- _What you will do_:
Starting at the line with "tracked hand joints" and stopping at the final line, retype the data below exactly; do not carry over any pictures.

- _Data extract_:
◆ ◆ ◆ ◆ ◆

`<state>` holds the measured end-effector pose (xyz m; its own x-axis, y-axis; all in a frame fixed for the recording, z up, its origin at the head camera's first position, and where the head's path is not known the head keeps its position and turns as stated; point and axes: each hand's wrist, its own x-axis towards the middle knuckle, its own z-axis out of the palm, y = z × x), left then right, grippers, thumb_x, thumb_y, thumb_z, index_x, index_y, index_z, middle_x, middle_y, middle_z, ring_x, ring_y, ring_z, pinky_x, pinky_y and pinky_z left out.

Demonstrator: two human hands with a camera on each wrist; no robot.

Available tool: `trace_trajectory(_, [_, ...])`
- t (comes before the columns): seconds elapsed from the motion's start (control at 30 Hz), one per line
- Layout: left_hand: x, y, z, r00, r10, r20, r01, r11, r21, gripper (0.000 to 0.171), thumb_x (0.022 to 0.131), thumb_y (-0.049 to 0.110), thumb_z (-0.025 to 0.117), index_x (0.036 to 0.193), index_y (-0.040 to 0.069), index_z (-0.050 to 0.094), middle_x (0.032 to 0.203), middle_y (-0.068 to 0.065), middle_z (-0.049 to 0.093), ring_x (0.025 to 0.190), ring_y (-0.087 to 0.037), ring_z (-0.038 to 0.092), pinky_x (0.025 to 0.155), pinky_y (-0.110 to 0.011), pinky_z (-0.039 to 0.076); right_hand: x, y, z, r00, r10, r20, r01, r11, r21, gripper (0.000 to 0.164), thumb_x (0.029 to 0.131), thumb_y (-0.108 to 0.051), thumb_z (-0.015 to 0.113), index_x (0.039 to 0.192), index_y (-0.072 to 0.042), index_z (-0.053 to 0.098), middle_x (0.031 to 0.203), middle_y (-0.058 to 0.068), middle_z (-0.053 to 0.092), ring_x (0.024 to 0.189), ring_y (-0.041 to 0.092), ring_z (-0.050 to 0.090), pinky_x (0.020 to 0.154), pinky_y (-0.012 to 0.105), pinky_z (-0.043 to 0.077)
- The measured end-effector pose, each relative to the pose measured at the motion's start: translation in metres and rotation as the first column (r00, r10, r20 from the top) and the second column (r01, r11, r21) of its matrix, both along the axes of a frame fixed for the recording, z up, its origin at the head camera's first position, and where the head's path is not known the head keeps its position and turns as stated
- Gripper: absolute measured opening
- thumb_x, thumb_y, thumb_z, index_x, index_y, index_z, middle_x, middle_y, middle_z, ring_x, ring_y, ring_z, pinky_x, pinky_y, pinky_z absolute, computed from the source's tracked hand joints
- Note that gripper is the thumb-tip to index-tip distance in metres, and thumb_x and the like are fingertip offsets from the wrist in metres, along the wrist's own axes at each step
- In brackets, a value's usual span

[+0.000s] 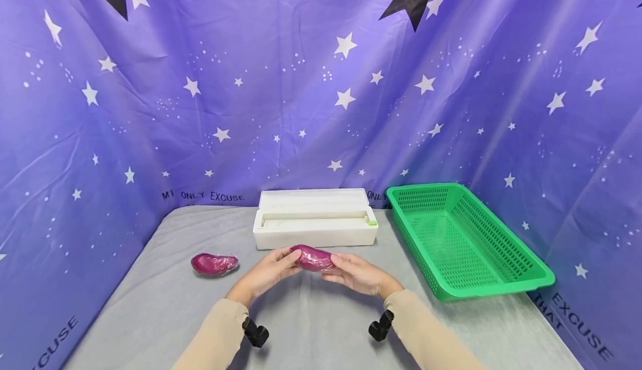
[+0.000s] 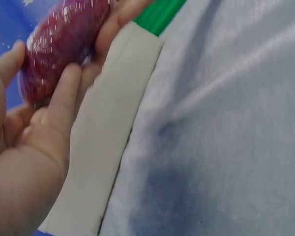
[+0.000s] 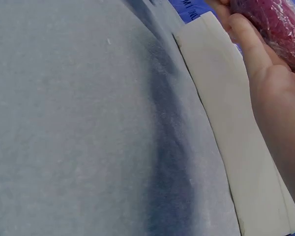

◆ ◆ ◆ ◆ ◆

- _Result for this task_:
- thumb_x, thumb_y, thumb_z, index_x, index_y, index_z, middle_x, middle_y, middle_z, ring_x, ring_y, ring_z, pinky_x, pinky_y, pinky_z absolute, computed from the source's tracked hand joints
- Note that gripper is the thumb-tip to index-tip distance in metres, and thumb_x and the like are fingertip offsets from the wrist in metres, along the wrist's own axes at each step
- In brackets, a value's usual span

[+0.000s] 
[+0.000s] 
[+0.000s] 

Nothing further remains to be added to the answer.